Only the pictures are to be dropped, and the rest of the data should be copied exactly.

(GIVEN DATA Opens)

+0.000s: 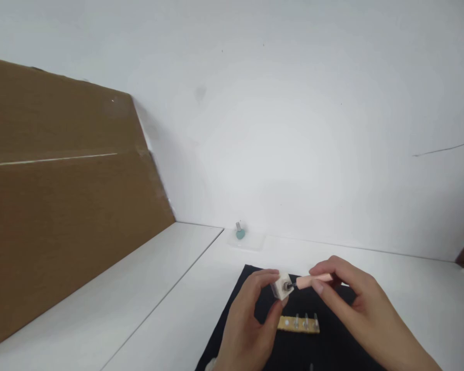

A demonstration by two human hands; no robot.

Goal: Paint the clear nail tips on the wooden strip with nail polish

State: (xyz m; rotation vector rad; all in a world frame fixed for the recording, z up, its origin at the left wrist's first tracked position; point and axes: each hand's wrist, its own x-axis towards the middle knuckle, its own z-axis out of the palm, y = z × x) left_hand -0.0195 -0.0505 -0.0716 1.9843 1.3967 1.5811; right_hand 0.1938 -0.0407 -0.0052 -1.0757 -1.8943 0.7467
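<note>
Closest in, the left hand (pixel 245 324) curls half shut around a small white cube (pixel 280 288), with the thumb and fingers pinching it from opposite sides. The cube is held in the air above a black mat (pixel 332 350). The right hand (pixel 355 304) is also partly closed, its fingertips (pixel 319 270) pinching a peach-coloured cylindrical handle (pixel 309 281) whose dark tip meets a round metal fitting (pixel 286 285) in the cube's face. Below the hands, a tan wooden strip (pixel 298 323) with a row of metal pegs lies on the mat. Farther off, on the white table (pixel 410 288), a small clear plate (pixel 253 242) carries a teal piece with a metal bolt (pixel 238 232) in it — beyond stands a white wall (pixel 294 129), and a brown cardboard sheet (pixel 62 180) leans at the left.
</note>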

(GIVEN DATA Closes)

▸ **EXERCISE RESULT**
+0.000s: 

A demonstration by two human hands; no robot.

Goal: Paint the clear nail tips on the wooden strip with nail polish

State: (xyz m; rotation vector rad; all in a world frame fixed for the recording, z up, its origin at the left wrist's first tracked position; point and axes: each hand's wrist, its own x-axis towards the middle knuckle, its own z-axis out of the palm, y = z × x) left_hand -0.0195 -0.0505 -0.0716 1.9843 1.3967 1.5811; right_hand 0.1938 -0.0407 -0.0052 -1.0757 -1.8943 0.7467
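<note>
Closest in, the left hand (pixel 245 324) curls half shut around a small white cube (pixel 280 288), with the thumb and fingers pinching it from opposite sides. The cube is held in the air above a black mat (pixel 332 350). The right hand (pixel 355 304) is also partly closed, its fingertips (pixel 319 270) pinching a peach-coloured cylindrical handle (pixel 309 281) whose dark tip meets a round metal fitting (pixel 286 285) in the cube's face. Below the hands, a tan wooden strip (pixel 298 323) with a row of metal pegs lies on the mat. Farther off, on the white table (pixel 410 288), a small clear plate (pixel 253 242) carries a teal piece with a metal bolt (pixel 238 232) in it — beyond stands a white wall (pixel 294 129), and a brown cardboard sheet (pixel 62 180) leans at the left.
</note>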

The answer has nothing more to it.